LEIGH MP James Grundy has blasted proposals to split the town between the Makerfield seat and a proposed new 'Leigh South and Atherton' constituency.

Conservative MP Mr Grundy, who was elected to the seat in December 2019, has spoken out against the proposals affecting Leigh by the Boundary Commission for England.

While welcoming the proposed "unification of Atherton" into a single constituency, with the town currently split between Leigh and Bolton West & Atherton, Mr Grundy has hit out at other suggested amendments.

These include placing the Leigh West council ward area into the Makerfield constituency and the dividing of Astley between the Leigh seat and Worsley.

The MP said the change would create an "absurd situation" with "large parts of Leigh town centre" in "a seat made up primarily of Wigan suburbs" and a Makerfield constituency without Ashton.

In a statement, the Leigh MP said: “Whilst I welcome some aspects of these proposals, particularly the unification of Atherton within a single constituency, and recognising the town of Atherton within the constituency name, there are some severe flaws within the proposals overall.

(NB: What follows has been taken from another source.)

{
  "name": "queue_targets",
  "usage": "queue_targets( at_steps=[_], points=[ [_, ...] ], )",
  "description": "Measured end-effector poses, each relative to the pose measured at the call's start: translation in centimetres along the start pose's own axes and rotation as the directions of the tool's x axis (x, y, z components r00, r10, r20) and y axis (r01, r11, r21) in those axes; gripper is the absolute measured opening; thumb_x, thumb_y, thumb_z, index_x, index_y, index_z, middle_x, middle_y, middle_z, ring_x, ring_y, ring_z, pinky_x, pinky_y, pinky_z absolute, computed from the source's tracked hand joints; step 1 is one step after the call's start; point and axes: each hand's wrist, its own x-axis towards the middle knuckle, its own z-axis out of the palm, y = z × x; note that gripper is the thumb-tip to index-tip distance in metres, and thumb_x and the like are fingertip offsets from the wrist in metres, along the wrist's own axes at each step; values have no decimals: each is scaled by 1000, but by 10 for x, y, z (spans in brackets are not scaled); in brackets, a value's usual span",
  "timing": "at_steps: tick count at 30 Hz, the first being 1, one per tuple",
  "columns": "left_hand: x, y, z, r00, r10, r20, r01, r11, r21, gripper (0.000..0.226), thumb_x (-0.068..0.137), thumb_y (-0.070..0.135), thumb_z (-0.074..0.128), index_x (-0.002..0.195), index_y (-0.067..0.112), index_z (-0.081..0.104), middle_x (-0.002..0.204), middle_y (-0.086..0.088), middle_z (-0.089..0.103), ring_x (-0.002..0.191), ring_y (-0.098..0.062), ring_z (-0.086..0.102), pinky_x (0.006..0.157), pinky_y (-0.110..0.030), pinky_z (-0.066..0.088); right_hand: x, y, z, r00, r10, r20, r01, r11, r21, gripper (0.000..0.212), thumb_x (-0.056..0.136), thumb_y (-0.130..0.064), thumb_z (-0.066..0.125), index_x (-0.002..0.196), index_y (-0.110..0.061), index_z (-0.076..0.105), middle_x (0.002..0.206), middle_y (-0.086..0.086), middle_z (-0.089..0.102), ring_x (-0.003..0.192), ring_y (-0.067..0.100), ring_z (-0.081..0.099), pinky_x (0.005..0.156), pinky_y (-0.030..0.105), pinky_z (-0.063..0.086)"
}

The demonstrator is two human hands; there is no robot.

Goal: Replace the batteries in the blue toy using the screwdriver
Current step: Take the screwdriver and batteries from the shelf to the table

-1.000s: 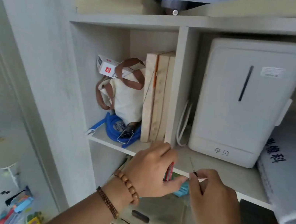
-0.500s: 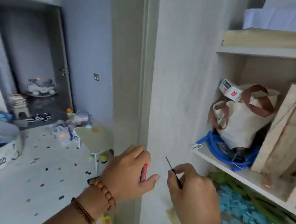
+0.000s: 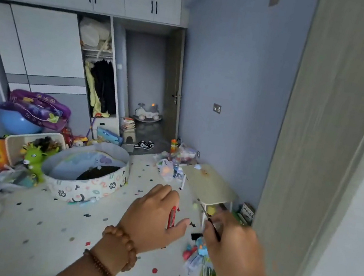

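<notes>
At the far left, a white bin (image 3: 33,138) full of toys stands beside a green dragon toy (image 3: 32,158). Next to them lies a round fabric play pen (image 3: 87,185) on the speckled floor (image 3: 41,235). The person's left hand (image 3: 153,219), with bead bracelets at the wrist, has its fingers (image 3: 163,191) curled around red batteries (image 3: 172,216). Just to the right, the right hand (image 3: 232,248) pinches a thin screwdriver (image 3: 207,217) between thumb and fingers, its tip pointing up and left. Behind it stands a small worktop (image 3: 210,185) near the blue wall. Below the right hand, a blue toy (image 3: 202,247) lies on the floor among other small toys; it is blurred.
</notes>
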Motion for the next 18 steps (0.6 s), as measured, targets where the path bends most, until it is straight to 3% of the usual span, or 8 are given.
queue_targets(
  at_steps=[7, 18],
  points=[
    [35, -94, 38, 997, -74, -21, 74, 997, 26, 40, 82, 55, 60, 80, 16, 55, 78, 3, 53, 76, -17, 53, 56, -31, 52, 89, -24, 78, 997, -55, 47, 55, 998, -11, 21, 92, -48, 51, 100, -32, 62, 59, -5, 70, 56, 14, 62, 49, 26, 49],
    [175, -263, 149, 991, -130, 17, 127, 985, 116, 39, 83, 61, 56, 86, 22, 59, 81, 7, 57, 73, -9, 48, 58, -24, 51, 316, -21, 227, 997, -29, 69, 27, 999, 33, 26, 90, -54, 45, 101, -36, 59, 58, -8, 69, 61, 13, 67, 59, 29, 57]
  ],
)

“The Leigh constituency as it is now has grown considerably since the last review due to vast amounts of new development in the area, and as a consequence needs to be reduced in size, however splitting Leigh unequally between two constituencies is not the right approach.

“Taking the Leigh West ward from Leigh and putting it in Makerfield in exchange for Ashton ward creates an absurd situation where you have a Leigh seat where large parts of Leigh town centre would be in a seat made up primarily of Wigan suburbs, and a Makerfield seat without Ashton-in-Makerfield. I predict these proposals will generate strong community opposition on that basis alone.

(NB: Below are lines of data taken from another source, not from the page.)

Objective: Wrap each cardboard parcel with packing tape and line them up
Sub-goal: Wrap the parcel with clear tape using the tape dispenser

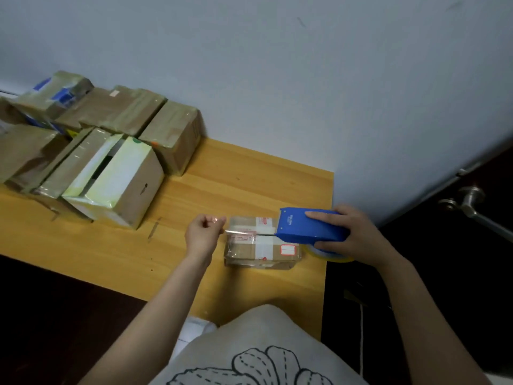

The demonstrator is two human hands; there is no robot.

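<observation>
At the left of the yellow wooden worktop [111,251], at least six glossy tape-wrapped brown cardboard parcels [172,137] sit packed together against the wall. The left hand [204,234] pinches the end of one clear tape strip [238,232] stretched over one small rectangular cardboard parcel [263,251] near the worktop's right edge, which bears a red-bordered white label. The right hand [358,234] grips one blue plastic tape dispenser [311,227] resting on that parcel; its white lettering is unreadable.
</observation>
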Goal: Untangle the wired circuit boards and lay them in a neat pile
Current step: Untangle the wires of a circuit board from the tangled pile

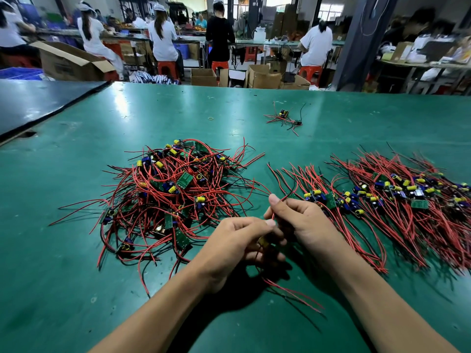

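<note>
Head view, lower centre: pinched one wired board (264,242) by its thin glossy red leads, fingers of left hand (234,240) and right hand (303,217) curled on it; tangled heap (173,194) centre-left, combed pile (395,200) right, on smooth green desk (178,110).

On the table (76,263), the row (397,200) lies right of the tangle (175,197). Strays (284,117) lie behind the tangle, rightward; a band (210,118) lies behind it. Before its right edge, the left hand (237,244) and right hand (303,220) hold one board (263,242).
</note>
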A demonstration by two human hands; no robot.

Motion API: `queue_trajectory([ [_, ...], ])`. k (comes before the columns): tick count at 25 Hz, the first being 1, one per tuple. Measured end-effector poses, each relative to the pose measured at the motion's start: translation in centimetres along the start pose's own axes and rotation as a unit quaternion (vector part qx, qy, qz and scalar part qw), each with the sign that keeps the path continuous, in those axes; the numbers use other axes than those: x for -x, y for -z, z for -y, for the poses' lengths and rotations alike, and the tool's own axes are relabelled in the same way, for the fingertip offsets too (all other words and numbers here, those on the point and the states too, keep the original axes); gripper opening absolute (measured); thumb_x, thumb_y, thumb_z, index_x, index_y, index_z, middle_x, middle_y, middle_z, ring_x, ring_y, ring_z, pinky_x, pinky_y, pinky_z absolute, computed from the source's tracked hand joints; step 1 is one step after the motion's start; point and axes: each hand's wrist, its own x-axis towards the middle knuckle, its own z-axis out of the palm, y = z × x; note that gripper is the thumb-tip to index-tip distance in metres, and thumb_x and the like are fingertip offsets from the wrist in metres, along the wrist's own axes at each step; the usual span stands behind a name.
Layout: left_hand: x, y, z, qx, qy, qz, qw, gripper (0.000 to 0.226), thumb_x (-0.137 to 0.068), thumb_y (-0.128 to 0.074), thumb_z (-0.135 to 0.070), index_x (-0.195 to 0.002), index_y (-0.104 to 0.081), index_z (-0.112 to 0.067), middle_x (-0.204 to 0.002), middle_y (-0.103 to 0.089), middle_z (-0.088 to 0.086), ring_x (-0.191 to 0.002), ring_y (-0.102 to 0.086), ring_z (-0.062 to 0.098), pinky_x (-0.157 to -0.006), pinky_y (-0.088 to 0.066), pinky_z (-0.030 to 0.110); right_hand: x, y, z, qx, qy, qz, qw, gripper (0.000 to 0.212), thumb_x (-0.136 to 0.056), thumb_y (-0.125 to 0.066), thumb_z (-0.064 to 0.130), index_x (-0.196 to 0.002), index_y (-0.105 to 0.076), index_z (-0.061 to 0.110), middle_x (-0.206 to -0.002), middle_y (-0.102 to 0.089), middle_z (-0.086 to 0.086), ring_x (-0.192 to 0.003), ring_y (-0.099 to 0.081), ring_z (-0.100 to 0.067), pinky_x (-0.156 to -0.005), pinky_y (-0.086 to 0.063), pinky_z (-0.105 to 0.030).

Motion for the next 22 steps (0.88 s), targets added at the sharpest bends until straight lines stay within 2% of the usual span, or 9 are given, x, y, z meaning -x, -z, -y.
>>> queue_trajectory([
  [4,-0.3,-0.2,0.2,0.007,0.004,-0.042,0.999,0.017,-0.092,-0.06,-0.007,-0.084,-0.075,-0.008,-0.081,-0.071,0.021,-0.06,-0.069,0.027,-0.055,-0.056,0.029,0.4,-0.5,0.0,-0.034,-0.014,0.029,0.999,0.037,-0.083,-0.072,0.043,-0.081,-0.071,0.006,-0.055,-0.053,-0.012,-0.038,-0.046,-0.018,-0.039,-0.046,-0.025],
  [8,-0.4,-0.1,0.2,0.006,-0.008,-0.069,0.998,0.022,-0.092,-0.058,-0.003,-0.077,-0.075,-0.006,-0.076,-0.07,0.021,-0.057,-0.068,0.027,-0.052,-0.056,0.029,0.6,-0.6,-0.6,0.024,0.012,0.063,0.998,0.047,-0.09,-0.071,0.04,-0.092,-0.065,-0.007,-0.06,-0.049,-0.017,-0.041,-0.043,-0.019,-0.04,-0.041,-0.023],
  [10,-0.4,-0.2,0.2,-0.001,-0.004,-0.077,0.997,0.021,-0.091,-0.059,-0.002,-0.077,-0.074,-0.003,-0.075,-0.07,0.022,-0.055,-0.067,0.027,-0.05,-0.055,0.029,0.5,-0.4,-0.8,0.076,0.021,0.04,0.996,0.038,-0.092,-0.07,0.039,-0.086,-0.07,0.001,-0.054,-0.051,-0.011,-0.042,-0.044,-0.019,-0.044,-0.039,-0.025],
  [13,-0.5,-0.5,0.1,-0.006,0.003,-0.086,0.996,0.02,-0.09,-0.059,-0.002,-0.076,-0.074,-0.002,-0.073,-0.069,0.022,-0.053,-0.065,0.026,-0.049,-0.054,0.028,0.0,-0.1,-0.5,0.139,0.046,-0.012,0.989,0.026,-0.093,-0.069,0.036,-0.084,-0.077,0.013,-0.059,-0.066,0.001,-0.051,-0.057,-0.013,-0.053,-0.044,-0.025],
  [14,-0.5,-0.5,0.1,-0.005,0.007,-0.089,0.996,0.021,-0.09,-0.06,-0.003,-0.075,-0.075,-0.004,-0.073,-0.069,0.022,-0.052,-0.065,0.026,-0.049,-0.054,0.027,-0.2,0.1,-0.5,0.158,0.056,-0.035,0.985,0.025,-0.094,-0.068,0.035,-0.082,-0.078,0.016,-0.059,-0.067,0.006,-0.052,-0.058,-0.005,-0.055,-0.045,-0.021],
  [16,-0.4,-0.6,-0.1,-0.005,0.013,-0.089,0.996,0.021,-0.089,-0.061,-0.004,-0.073,-0.075,-0.006,-0.073,-0.069,0.022,-0.053,-0.065,0.026,-0.049,-0.054,0.027,-0.5,0.5,-0.4,0.189,0.069,-0.079,0.976,0.026,-0.097,-0.065,0.033,-0.081,-0.078,0.016,-0.048,-0.058,0.017,-0.045,-0.052,0.005,-0.049,-0.035,-0.006],
  [18,-0.3,-0.6,-0.2,-0.006,0.017,-0.084,0.996,0.021,-0.089,-0.061,-0.004,-0.073,-0.074,-0.006,-0.073,-0.069,0.022,-0.053,-0.065,0.026,-0.049,-0.053,0.027,-0.6,0.6,-0.5,0.174,0.066,-0.1,0.977,0.03,-0.098,-0.063,0.033,-0.081,-0.078,0.014,-0.042,-0.048,0.018,-0.037,-0.043,0.001,-0.042,-0.031,-0.007],
  [20,-0.2,-0.6,-0.2,-0.003,0.021,-0.081,0.996,0.02,-0.089,-0.06,-0.004,-0.075,-0.074,-0.006,-0.074,-0.069,0.022,-0.053,-0.064,0.027,-0.048,-0.053,0.026,-0.7,0.4,-0.6,0.098,0.046,-0.09,0.99,0.034,-0.099,-0.06,0.035,-0.077,-0.078,0.016,-0.049,-0.048,0.015,-0.039,-0.035,-0.001,-0.041,-0.027,-0.01],
  [22,-0.1,-0.6,-0.3,0.005,0.024,-0.08,0.997,0.017,-0.091,-0.059,-0.005,-0.081,-0.072,-0.005,-0.072,-0.068,0.022,-0.051,-0.064,0.027,-0.047,-0.053,0.026,-0.6,-0.1,-0.4,0.036,0.015,-0.063,0.997,0.038,-0.099,-0.058,0.038,-0.072,-0.078,0.02,-0.055,-0.049,0.008,-0.041,-0.035,-0.005,-0.04,-0.028,-0.015],
])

“This is why I will be strongly advocating for my constituents in the Leigh West ward to remain within the Leigh constituency where they naturally belong, and for Ashton to remain in the Makerfield seat.

“I also have concerns regarding the proposed boundary between Astley and Tyldesley. The boundary as proposed splits Astley between two constituencies, the Leigh seat and the Worsley seat. While this is currently a ward boundary, it is not a natural one."

Mr Grundy added: “I have reached out to both the Labour MP for Makerfield, Yvonne Fovargue, and a senior local Labour councillor in the hope that, just as the last time the Commission proposed a similar split of Leigh, we can present a united front from all political parties on this issue.

“I'll be fighting to 'Keep Leigh in Leigh', and I hope everyone locally, of whatever political persuasion, will back me to the hilt on this, and fight with me to keep our town together.”

The redrawing of the boundaries is intended to reflect population shifts and the government's aim that all Parliamentary constituencies contain roughly the same number of electors.

Under the Boundary Commission for England's proposals, England will have 10 additional House of Commons seats overall once the changes have come into effect. Scotland loses two and Wales loses eight.

There is variation between different regions in England, with, broadly, the south getting more seats ands the north fewer.